▶ [Instructions for the task]: Within the material below, locate the line with "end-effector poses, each" and the line with "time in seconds", then return those two lines and all lines between them, exactly as written.

▶ [Working data]:
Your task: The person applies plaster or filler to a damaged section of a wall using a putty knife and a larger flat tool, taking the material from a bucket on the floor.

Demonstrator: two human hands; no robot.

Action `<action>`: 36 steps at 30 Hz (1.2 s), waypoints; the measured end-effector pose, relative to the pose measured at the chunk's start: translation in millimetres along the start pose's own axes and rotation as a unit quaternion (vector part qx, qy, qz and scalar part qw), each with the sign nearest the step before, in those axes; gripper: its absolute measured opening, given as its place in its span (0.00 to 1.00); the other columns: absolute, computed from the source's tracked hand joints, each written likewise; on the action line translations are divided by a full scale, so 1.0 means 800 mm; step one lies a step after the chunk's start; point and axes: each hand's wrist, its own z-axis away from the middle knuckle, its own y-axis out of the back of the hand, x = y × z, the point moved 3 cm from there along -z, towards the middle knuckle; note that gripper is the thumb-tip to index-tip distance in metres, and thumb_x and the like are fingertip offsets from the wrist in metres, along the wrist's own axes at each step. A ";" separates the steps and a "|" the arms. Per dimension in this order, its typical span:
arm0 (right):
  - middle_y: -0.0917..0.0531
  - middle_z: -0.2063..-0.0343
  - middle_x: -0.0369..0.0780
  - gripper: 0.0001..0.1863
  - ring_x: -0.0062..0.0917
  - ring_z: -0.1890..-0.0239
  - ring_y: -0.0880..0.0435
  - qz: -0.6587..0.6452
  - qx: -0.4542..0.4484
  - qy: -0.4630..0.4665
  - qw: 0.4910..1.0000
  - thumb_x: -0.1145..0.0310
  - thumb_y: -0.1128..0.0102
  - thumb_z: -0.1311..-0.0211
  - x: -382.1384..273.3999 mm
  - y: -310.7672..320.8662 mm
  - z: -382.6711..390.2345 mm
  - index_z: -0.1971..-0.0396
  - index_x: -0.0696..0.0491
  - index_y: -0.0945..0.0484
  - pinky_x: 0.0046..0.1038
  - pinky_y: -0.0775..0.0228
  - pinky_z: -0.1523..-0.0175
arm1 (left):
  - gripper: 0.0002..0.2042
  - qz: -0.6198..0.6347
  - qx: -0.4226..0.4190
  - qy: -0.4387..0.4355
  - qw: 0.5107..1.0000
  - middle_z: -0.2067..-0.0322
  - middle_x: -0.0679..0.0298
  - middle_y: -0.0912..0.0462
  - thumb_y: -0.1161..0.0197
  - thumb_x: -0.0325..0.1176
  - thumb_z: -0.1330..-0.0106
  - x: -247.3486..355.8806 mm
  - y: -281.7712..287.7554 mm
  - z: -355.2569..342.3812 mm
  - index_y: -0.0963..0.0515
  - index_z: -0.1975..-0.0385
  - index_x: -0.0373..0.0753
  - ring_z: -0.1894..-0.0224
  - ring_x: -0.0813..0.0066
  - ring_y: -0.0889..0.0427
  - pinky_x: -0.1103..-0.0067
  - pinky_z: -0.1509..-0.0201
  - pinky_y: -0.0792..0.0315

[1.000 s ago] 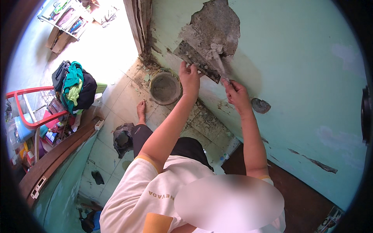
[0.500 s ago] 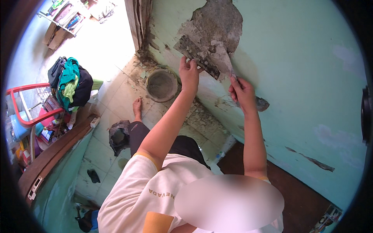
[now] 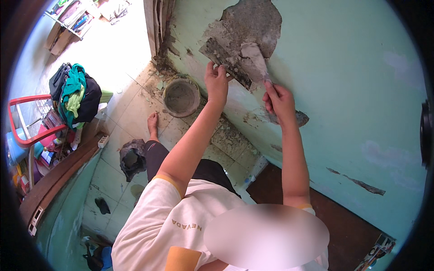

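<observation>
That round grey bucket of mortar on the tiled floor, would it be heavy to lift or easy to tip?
The round grey bucket looks filled with wet grey mix, so probably heavy for its size. It appears wide and low, so unlikely to tip. Its crusted rim probably gives a rough, non-slippery grip.

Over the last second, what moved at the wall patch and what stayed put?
The right hand carried its trowel up from below the flat board so the loaded blade now lies on the grey patch above it. The left hand kept hold of the board against the wall. The bucket stayed on the floor; nothing was let go.
</observation>
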 end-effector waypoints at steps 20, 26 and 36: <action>0.23 0.84 0.32 0.19 0.13 0.88 0.31 0.058 0.019 -0.002 0.998 0.54 0.40 0.32 -0.013 0.002 0.063 0.72 0.56 0.21 0.18 0.42 0.84 | 0.22 0.028 -0.006 -0.025 0.999 0.67 0.62 0.24 0.47 0.28 0.30 -0.014 0.006 -0.009 0.38 0.38 0.30 0.67 0.79 0.23 0.76 0.63 0.17; 0.23 0.83 0.33 0.20 0.13 0.88 0.30 0.071 0.011 0.020 0.997 0.53 0.39 0.33 -0.026 -0.030 -0.003 0.73 0.57 0.21 0.19 0.40 0.83 | 0.20 0.016 -0.002 -0.014 1.000 0.69 0.65 0.26 0.48 0.27 0.29 -0.003 -0.002 -0.003 0.38 0.39 0.30 0.68 0.79 0.24 0.76 0.64 0.17; 0.23 0.84 0.33 0.18 0.13 0.87 0.30 0.043 0.076 -0.024 0.996 0.55 0.39 0.32 -0.017 0.014 0.070 0.70 0.57 0.20 0.19 0.41 0.83 | 0.23 0.001 -0.038 -0.007 0.999 0.58 0.57 0.22 0.47 0.27 0.29 -0.011 0.008 -0.012 0.42 0.36 0.27 0.59 0.73 0.20 0.75 0.60 0.17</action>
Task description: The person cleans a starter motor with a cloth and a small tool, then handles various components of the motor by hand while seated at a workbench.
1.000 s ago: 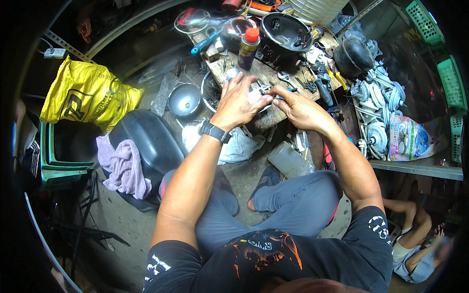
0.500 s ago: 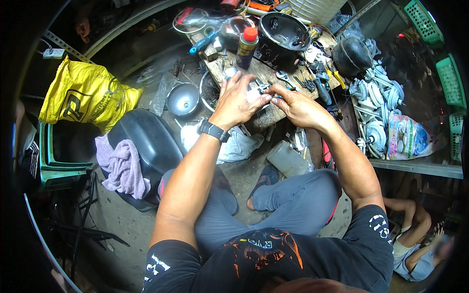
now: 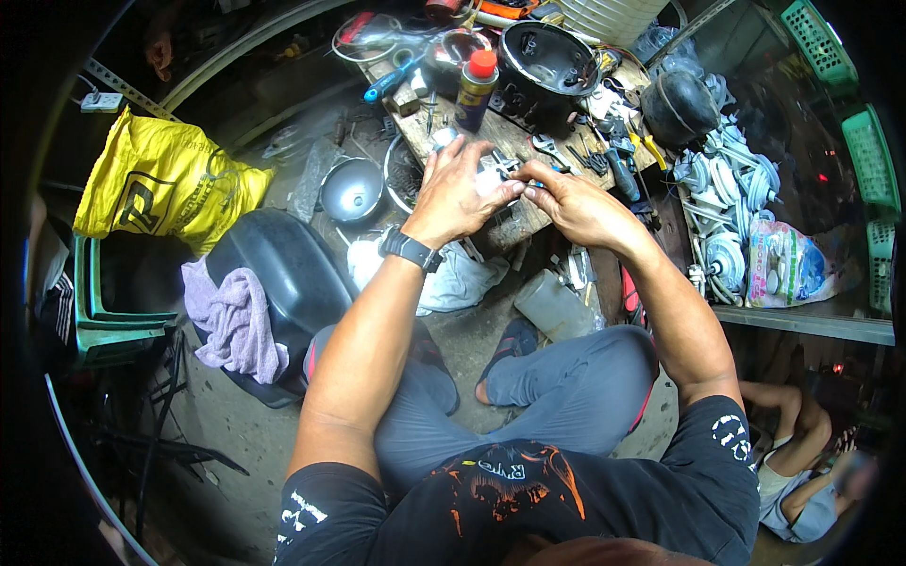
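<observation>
Over the near edge of the wooden workbench (image 3: pixel 519 226), my left hand (image 3: pixel 453 193) is closed around a small white part (image 3: pixel 491 179), its fingers hiding much of it. My right hand (image 3: pixel 580 209) pinches a thin tool with a bit of blue (image 3: pixel 539 186) showing between the fingers. The tool's tip meets the white part; its exact kind is covered by my hand. A spray can (image 3: pixel 476 94) with a red cap stands just beyond my hands. An adjustable wrench (image 3: pixel 545 147) lies past my right fingers.
Behind are a round black housing (image 3: pixel 550 58) and a blue-handled screwdriver (image 3: pixel 392 81). Yellow-handled pliers (image 3: pixel 651 146) and grey plastic parts (image 3: pixel 727 179) lie right. A metal bowl (image 3: pixel 352 191), a yellow sack (image 3: pixel 160 184) and a black tub-like piece (image 3: pixel 278 274) with a purple towel (image 3: pixel 234 321) sit left.
</observation>
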`<state>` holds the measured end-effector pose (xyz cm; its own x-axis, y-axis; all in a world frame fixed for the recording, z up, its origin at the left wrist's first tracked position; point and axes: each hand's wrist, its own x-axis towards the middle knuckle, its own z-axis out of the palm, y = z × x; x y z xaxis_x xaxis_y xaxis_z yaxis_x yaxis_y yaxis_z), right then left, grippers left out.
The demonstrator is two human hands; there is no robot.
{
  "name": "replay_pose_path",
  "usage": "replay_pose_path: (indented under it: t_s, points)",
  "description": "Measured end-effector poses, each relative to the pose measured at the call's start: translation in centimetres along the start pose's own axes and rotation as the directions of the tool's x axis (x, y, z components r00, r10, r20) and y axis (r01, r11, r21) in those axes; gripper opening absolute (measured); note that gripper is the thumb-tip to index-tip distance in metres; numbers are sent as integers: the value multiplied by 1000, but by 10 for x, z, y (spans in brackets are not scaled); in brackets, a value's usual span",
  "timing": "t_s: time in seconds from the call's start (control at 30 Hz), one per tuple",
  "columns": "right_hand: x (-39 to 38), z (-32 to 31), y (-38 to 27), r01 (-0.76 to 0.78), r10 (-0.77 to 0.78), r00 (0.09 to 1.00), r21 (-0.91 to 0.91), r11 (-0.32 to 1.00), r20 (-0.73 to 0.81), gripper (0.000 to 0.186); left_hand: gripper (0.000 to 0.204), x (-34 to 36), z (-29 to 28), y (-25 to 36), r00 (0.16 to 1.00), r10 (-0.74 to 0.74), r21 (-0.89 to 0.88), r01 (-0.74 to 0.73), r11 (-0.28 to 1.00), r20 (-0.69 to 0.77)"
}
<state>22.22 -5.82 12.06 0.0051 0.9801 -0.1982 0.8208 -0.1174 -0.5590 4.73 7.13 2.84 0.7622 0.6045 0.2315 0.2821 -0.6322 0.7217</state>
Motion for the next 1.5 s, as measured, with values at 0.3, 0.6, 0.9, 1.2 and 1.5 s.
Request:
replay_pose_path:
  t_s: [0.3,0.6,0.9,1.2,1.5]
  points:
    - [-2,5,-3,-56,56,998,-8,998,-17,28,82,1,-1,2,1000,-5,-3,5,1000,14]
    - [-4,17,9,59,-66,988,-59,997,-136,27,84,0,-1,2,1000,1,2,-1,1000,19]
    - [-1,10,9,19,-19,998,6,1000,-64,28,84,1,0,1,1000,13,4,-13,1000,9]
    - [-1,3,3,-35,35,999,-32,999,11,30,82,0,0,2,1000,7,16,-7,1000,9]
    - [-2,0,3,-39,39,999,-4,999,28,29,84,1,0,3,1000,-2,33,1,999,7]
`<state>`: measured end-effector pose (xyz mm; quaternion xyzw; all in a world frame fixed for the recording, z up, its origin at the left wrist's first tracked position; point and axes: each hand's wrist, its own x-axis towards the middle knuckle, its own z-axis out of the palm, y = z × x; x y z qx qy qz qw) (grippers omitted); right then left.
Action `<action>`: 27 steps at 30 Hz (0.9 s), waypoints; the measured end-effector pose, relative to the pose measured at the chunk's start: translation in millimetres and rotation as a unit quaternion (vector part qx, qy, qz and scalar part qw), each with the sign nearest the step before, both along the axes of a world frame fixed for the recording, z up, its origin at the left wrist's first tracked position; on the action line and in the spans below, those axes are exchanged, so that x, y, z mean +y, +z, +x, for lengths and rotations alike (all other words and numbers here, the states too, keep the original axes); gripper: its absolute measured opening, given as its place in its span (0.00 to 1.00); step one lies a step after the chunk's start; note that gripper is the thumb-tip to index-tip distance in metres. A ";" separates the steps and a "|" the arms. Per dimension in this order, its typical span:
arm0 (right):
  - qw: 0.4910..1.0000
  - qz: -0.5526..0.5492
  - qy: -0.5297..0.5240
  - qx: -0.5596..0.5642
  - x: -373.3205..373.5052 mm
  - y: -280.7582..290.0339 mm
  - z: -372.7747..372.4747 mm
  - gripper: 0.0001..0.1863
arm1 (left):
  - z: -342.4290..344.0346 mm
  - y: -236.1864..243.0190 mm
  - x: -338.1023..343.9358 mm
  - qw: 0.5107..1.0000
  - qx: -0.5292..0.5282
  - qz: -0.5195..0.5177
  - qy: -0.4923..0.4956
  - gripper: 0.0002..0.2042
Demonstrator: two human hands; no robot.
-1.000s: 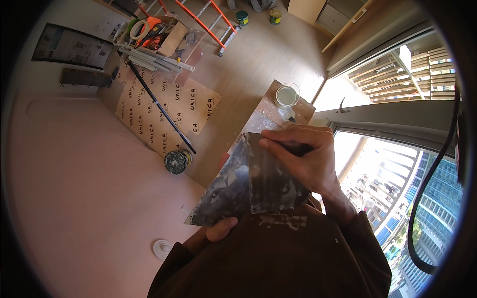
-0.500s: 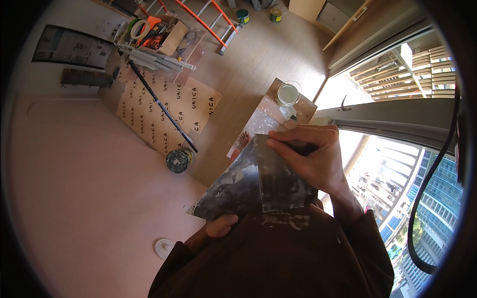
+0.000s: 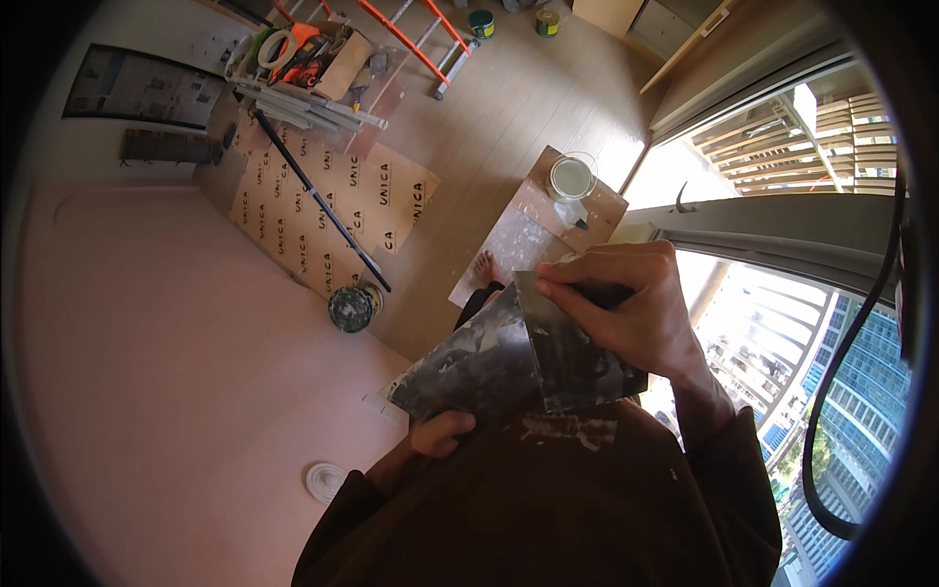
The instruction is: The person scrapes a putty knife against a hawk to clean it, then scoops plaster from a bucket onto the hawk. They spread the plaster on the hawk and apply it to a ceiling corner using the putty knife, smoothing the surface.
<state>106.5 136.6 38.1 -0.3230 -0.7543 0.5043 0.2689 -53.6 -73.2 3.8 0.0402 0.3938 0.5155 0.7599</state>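
My right hand [image 3: 628, 303] pinches a grey rectangular metal scraper blade [image 3: 572, 372] at its top corner, fingers curled over it. The blade lies against or just over a second, wider smeared metal plate [image 3: 460, 362], angled down to the left; I cannot tell whether they touch. My left hand [image 3: 440, 430] grips that plate from beneath at its lower edge, most fingers hidden under it. Dried white residue marks my brown clothing [image 3: 567, 427] below the blades. Beyond them, a bare foot [image 3: 485, 266] rests on a spattered board [image 3: 509, 235], which also holds a container of pale liquid [image 3: 570, 176].
Pink wall [image 3: 176, 372] at left; dark-smeared bucket [image 3: 350, 309], black pole [image 3: 323, 201] on printed protective sheet [image 3: 264, 225]; cluttered box [image 3: 342, 68], orange ladder [image 3: 430, 54] and two tins [image 3: 481, 23] behind. Bright window [image 3: 743, 342] and hanging black cable [image 3: 822, 421] at right.
Both hands and both blades have shifted rightward, the left hand also slightly up, the right blade's lower edge rising. More of the foot and dark trouser leg shows beyond them.
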 end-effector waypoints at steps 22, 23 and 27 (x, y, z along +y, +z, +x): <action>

▶ [Problem solution]:
  "description": "Measured end-effector poses, each relative to the pose measured at the call's start: translation in centimetres along the start pose's own axes and rotation as the directions of the tool's x axis (x, y, z components r00, r10, r20) and y axis (r01, r11, r21) in those axes; gripper opening absolute (measured); note that gripper is the thumb-tip to index-tip distance in metres; numbers are sent as integers: the value multiplied by 1000, but by 10 for x, z, y (spans in brackets are not scaled); in brackets, a value's usual span",
  "timing": "t_s: time in seconds from the call's start (control at 30 Hz), one per tuple",

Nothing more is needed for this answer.